Sometimes healing begins with an image, a metaphor, or by finally feeling safe enough to express what has lived inside us for years--whether through artmaking or with words.
Creativity takes courage. With art therapy, we create space for this exploration in a safe, compassionate environment, where all parts of you are welcome—including the parts that feel messy, uncertain, or afraid.
You do not need artistic experience to benefit from creative expression in therapy.


Explore a therapy theme (including identity work) in the same artwork (a painting, mixed media or sculptural piece) over a series of sessions.

Get to know neglected or intimidating parts of yourself by creating collaged parts cards, an inside-outside mask, or a combination abstract self-portrait (without words or representational images) and self-image translation (using words and recognizable images). Access both your broken parts and your wholeness with a broken-bowl/kintsugi-repair project. Reclaim your life story by altering a book, where you write over the story given to you and create your own visual narrative.

Using a variety of art media and different surface/"grounds," we mindfully explore your own internal experience of the materials, or we can create your own visual language for emotions by having your create abstract "keys" to map particular emotions while listening to different types of music. Other ways of incorporating art include rhythmic regulation through painting or channeling charged energy into creating Zentangles or using coloring sheets.

We all have different ways we adapted to our childhood environments--whether emotionally disconnecting, people-pleasing, becoing perfectionistic, and so on. I help clients internally explore the patterns that might be getting in the way of what they’re really wanting for themselves. This helps them have more self-awareness, self-compassion, and more choice around how they show up in their life and relationships.

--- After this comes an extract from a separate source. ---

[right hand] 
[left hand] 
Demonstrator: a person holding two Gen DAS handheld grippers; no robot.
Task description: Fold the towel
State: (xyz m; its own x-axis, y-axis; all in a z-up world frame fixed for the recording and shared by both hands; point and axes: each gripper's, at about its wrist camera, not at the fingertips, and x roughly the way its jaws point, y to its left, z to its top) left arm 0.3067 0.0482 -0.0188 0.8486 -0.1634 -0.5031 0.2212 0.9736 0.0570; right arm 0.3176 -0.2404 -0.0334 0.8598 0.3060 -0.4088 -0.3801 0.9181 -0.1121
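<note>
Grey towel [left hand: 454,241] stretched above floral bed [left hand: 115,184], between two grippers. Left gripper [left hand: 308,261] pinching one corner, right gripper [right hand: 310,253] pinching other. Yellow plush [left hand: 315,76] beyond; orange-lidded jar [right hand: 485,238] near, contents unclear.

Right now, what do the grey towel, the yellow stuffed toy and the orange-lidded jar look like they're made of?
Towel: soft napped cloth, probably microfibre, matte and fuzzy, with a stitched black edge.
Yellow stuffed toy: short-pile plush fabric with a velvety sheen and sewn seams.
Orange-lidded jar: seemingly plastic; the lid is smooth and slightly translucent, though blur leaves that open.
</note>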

If you are someone who doesn't have a lot to process each week, we can alternate one week of using trauma therapy to identify what you are wanting in your life (or what is blocking you), and the following week, we can use art to creatively explore the desire or block you identified. If you are someone who DOES have a lot to verbally process each week but want to incorporate regular art, alternating art and talk might be best done with twice-weekly sessions.

We see where you are in a given week, and, together, we decipher what might be most supportive in the moment.